**Task brief:** Without the images, set down each entry exactly.

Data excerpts
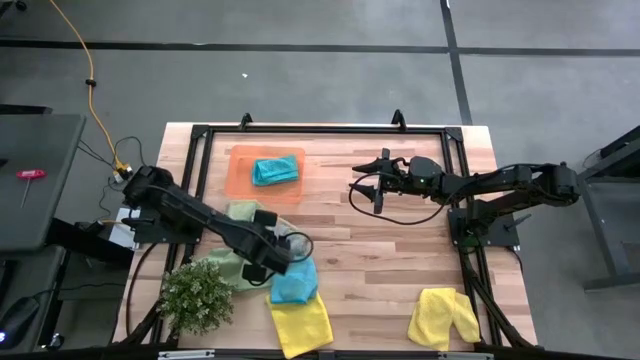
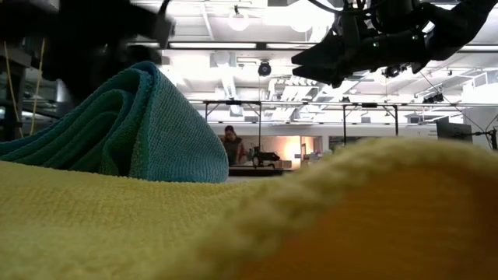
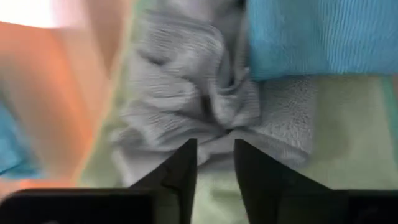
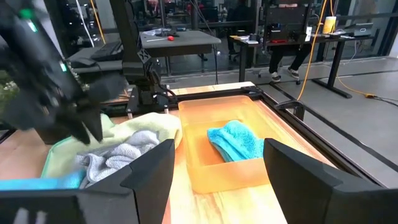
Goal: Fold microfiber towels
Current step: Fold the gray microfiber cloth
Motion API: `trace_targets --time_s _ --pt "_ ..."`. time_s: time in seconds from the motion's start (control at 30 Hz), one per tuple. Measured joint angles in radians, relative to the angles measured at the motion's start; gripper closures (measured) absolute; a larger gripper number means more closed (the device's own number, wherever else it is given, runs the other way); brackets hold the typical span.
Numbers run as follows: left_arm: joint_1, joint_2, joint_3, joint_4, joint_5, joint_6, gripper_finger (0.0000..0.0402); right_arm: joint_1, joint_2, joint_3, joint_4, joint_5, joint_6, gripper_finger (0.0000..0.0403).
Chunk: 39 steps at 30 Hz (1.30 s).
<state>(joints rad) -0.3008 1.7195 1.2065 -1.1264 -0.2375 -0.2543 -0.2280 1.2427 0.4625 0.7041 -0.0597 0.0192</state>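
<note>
A teal-blue folded microfiber towel [image 1: 275, 170] is seen on a flat orange rectangular tray [image 1: 240, 182]. Two yellow square cloths [image 1: 301, 322] [image 1: 443, 318], a crumpled grey cloth [image 3: 186, 106] and a light green cloth [image 1: 238, 272] are shown on the pale wood-plank worktop [image 1: 390, 260].

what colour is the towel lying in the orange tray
Teal-blue towel in the orange tray; the right wrist view shows it best.

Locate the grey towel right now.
High view: the grey towel lies bunched on the light green towel, left of centre, beside the teal towel, at the left claw.
</note>
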Motion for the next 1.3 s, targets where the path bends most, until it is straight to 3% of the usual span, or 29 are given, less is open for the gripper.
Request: trace_targets --time_s 0.27,0.4,0.93,1.3 --pt "-0.002 0.001 -0.169 0.194 0.054 -0.013 0.0234 0.0 0.0 0.0 0.002 0.0 0.0 0.0167" --pt "-0.002 0.001 -0.179 0.271 0.046 -0.013 0.0234 0.0 0.0 0.0 0.002 0.0 0.0 0.0167" --pt "-0.015 -0.091 -0.15 0.242 0.02 -0.025 0.0236 0.0 0.0 0.0 0.002 0.0 0.0 0.0167" --pt "-0.015 -0.043 -0.195 0.268 0.058 -0.05 0.0236 0.0 0.0 0.0 -0.005 0.0 0.0 0.0167"
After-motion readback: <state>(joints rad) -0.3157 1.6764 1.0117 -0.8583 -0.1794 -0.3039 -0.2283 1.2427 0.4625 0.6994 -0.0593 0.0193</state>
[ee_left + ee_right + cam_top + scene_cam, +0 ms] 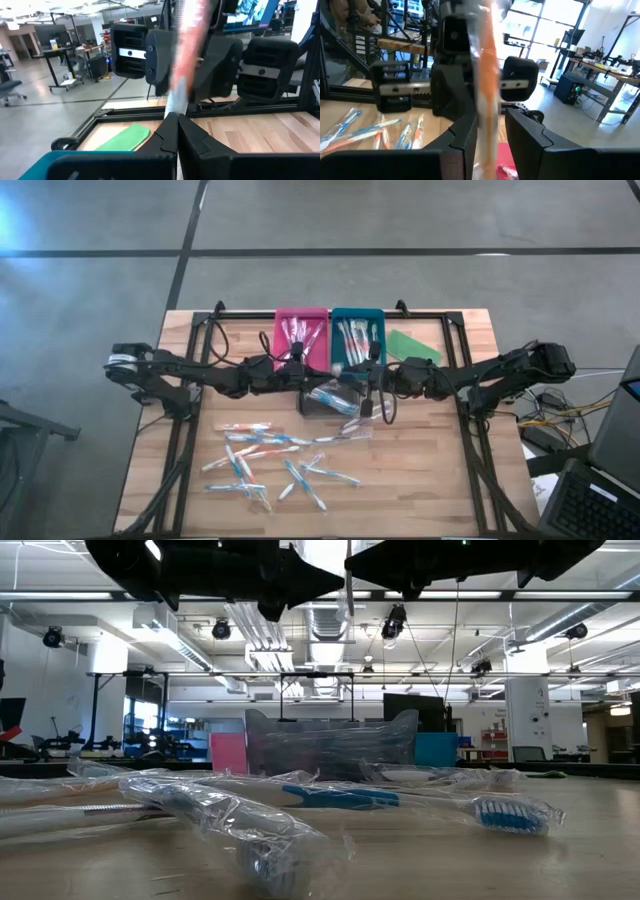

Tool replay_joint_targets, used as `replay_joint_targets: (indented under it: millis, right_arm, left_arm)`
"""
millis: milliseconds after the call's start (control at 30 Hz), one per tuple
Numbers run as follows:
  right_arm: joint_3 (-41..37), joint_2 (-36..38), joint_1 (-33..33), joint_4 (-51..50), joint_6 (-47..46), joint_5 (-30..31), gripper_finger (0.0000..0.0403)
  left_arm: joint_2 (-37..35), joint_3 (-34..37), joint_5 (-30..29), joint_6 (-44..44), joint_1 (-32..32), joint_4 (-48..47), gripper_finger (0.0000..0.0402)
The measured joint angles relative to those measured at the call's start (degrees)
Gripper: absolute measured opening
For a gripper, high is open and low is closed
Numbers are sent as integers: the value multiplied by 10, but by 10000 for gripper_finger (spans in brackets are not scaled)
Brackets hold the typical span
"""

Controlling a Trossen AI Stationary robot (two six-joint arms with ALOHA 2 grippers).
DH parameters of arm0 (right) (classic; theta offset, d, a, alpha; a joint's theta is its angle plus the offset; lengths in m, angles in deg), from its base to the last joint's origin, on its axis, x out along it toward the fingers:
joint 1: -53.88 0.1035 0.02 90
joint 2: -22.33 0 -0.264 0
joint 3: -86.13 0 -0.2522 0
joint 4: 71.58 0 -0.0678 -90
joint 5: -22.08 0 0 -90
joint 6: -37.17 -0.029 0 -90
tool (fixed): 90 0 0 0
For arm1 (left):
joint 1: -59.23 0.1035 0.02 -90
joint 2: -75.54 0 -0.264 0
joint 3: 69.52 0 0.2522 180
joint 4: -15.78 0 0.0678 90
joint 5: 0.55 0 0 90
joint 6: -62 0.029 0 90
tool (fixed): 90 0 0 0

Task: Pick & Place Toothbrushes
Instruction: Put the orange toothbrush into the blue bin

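Note:
An orange toothbrush (pixel 187 45) in a clear wrapper stands upright in mid-air between my two grippers, over the table's middle. My left gripper (pixel 176 122) is shut on it and reaches in level from the left. My right gripper (pixel 490 135) comes level from the right and is open, one finger on each side of the same toothbrush (pixel 485 75). Several more wrapped toothbrushes (pixel 270 460) lie loose on the near half of the table. A pink tray (pixel 300 335) and a teal tray (pixel 357 332) at the far side hold others. My left gripper pinches the toothbrush between its two fingertips at the whitish stretch (pixel 175 102) below the orange handle. The fingers come level from the table's left and lie across the brush. The brush stands nearly upright, lifted clear of the table.
A flat green oblong piece (pixel 413 345) lies right of the teal tray. A dark block under crumpled clear wrap (pixel 322 402) sits just below the grippers. Black frame rails (pixel 190 380) run along the table's sides and far edge.

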State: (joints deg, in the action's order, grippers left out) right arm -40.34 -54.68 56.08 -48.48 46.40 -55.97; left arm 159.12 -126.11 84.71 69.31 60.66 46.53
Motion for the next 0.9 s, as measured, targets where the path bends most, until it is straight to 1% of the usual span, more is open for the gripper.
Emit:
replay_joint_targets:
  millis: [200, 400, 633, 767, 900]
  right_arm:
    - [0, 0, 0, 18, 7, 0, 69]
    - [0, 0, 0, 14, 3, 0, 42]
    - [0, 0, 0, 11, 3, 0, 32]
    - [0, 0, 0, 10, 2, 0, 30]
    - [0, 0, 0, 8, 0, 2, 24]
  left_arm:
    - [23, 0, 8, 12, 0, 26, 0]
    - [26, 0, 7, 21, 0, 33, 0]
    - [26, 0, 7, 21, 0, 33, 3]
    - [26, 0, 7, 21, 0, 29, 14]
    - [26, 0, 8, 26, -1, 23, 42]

**Exercise output:**
Goal: Fold microfiber towels
Current step: Fold the gray microfiber cloth
Motion API: `trace_targets --time_s _ --pt "_ ..."`. time_s: time in seconds from the motion's start (control at 30 Hz), one per tuple. Measured joint angles in radians, relative to the angles measured at the motion's start; gripper closures (measured) absolute; a larger gripper number means more closed (the device's own number, wherever else it is given, runs the other way); brackets hold the typical span.
Numbers run as follows: left_arm: joint_1, joint_2, joint_3, joint_4, joint_5, joint_6, gripper_finger (0.0000..0.0402); right_arm: joint_1, joint_2, joint_3, joint_4, joint_5, joint_6, gripper_finger (0.0000..0.0403).
Chunk: 39 steps at 30 Hz (1.30 s).
<state>(joints rad) -0.3008 1.7195 1.2065 -1.1264 -0.2375 -0.2543 -0.2280 1.2427 0.4625 0.7041 -0.0597 0.0192</state>
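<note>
A teal-blue folded microfiber towel [image 1: 275, 170] is seen on a flat orange rectangular tray [image 1: 240, 182]. Two yellow square cloths [image 1: 301, 322] [image 1: 443, 318], a crumpled grey cloth [image 3: 186, 106] and a light green cloth [image 1: 238, 272] are shown on the pale wood-plank worktop [image 1: 390, 260].

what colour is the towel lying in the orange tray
Teal-blue towel in the orange tray; the right wrist view shows it best.

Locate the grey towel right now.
High view: the grey towel lies bunched on the light green towel, left of centre, beside the teal towel, at the left claw.
</note>
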Motion for the next 1.3 s, targets where the path bends most, until it is straight to 3% of the usual span, or 29 are given, less is open for the gripper.
Request: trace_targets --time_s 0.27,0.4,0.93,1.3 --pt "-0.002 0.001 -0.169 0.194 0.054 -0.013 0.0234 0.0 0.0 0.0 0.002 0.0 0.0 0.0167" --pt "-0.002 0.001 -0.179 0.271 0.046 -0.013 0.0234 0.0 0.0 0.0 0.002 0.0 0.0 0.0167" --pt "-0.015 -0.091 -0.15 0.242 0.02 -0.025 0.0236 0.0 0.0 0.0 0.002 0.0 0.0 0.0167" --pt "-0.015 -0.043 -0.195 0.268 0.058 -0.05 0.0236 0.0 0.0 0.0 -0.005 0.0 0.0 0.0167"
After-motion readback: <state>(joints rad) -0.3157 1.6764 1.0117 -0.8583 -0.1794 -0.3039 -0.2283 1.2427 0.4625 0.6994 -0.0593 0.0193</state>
[ee_left + ee_right + cam_top + scene_cam, +0 ms] 

Tool replay_joint_targets, used as `replay_joint_targets: (indented under it: millis, right_arm, left_arm)`
"""
millis: milliseconds after the call's start (control at 30 Hz), one per tuple
Numbers run as follows:
  right_arm: joint_3 (-41..37), joint_2 (-36..38), joint_1 (-33..33), joint_4 (-51..50), joint_6 (-47..46), joint_5 (-30..31), gripper_finger (0.0000..0.0403)
  left_arm: joint_2 (-37..35), joint_3 (-34..37), joint_5 (-30..29), joint_6 (-44..44), joint_1 (-32..32), joint_4 (-48..47), gripper_finger (0.0000..0.0402)
The measured joint angles relative to those measured at the call's start (degrees)
Gripper: absolute measured opening
For a gripper, high is open and low is closed
Numbers are sent as integers: the value multiplied by 10, but by 10000 for gripper_finger (spans in brackets are not scaled)
Brackets hold the typical span
"""

Controlling a Trossen AI Stationary robot (two six-joint arms with ALOHA 2 grippers).
DH parameters of arm0 (right) (classic; theta offset, d, a, alpha; a joint's theta is its angle plus the offset; lengths in m, angles in deg), from its base to the last joint's origin, on its axis, x out along it toward the fingers:
joint 1: -53.88 0.1035 0.02 90
joint 2: -22.33 0 -0.264 0
joint 3: -86.13 0 -0.2522 0
joint 4: 71.58 0 -0.0678 -90
joint 5: -22.08 0 0 -90
joint 6: -37.17 -0.029 0 -90
tool (fixed): 90 0 0 0
For arm1 (left):
joint 1: -59.23 0.1035 0.02 -90
joint 2: -75.54 0 -0.264 0
joint 3: 69.52 0 0.2522 180
joint 4: -15.78 0 0.0678 90
joint 5: 0.55 0 0 90
joint 6: -62 0.029 0 90
tool (fixed): 90 0 0 0

Task: Pick & Place Toothbrushes
Instruction: Put the orange toothbrush into the blue bin

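Note:
An orange toothbrush (pixel 187 45) in a clear wrapper stands upright in mid-air between my two grippers, over the table's middle. My left gripper (pixel 176 122) is shut on it and reaches in level from the left. My right gripper (pixel 490 135) comes level from the right and is open, one finger on each side of the same toothbrush (pixel 485 75). Several more wrapped toothbrushes (pixel 270 460) lie loose on the near half of the table. A pink tray (pixel 300 335) and a teal tray (pixel 357 332) at the far side hold others. My left gripper pinches the toothbrush between its two fingertips at the whitish stretch (pixel 175 102) below the orange handle. The fingers come level from the table's left and lie across the brush. The brush stands nearly upright, lifted clear of the table.
A flat green oblong piece (pixel 413 345) lies right of the teal tray. A dark block under crumpled clear wrap (pixel 322 402) sits just below the grippers. Black frame rails (pixel 190 380) run along the table's sides and far edge.
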
State: (joints deg, in the action's order, grippers left out) right arm -40.34 -54.68 56.08 -48.48 46.40 -55.97; left arm 159.12 -126.11 84.71 69.31 60.66 46.53
Motion for the next 0.9 s, as measured, targets where the path bends most, until it is straight to 1% of the usual span, more is open for the gripper.
Emit:
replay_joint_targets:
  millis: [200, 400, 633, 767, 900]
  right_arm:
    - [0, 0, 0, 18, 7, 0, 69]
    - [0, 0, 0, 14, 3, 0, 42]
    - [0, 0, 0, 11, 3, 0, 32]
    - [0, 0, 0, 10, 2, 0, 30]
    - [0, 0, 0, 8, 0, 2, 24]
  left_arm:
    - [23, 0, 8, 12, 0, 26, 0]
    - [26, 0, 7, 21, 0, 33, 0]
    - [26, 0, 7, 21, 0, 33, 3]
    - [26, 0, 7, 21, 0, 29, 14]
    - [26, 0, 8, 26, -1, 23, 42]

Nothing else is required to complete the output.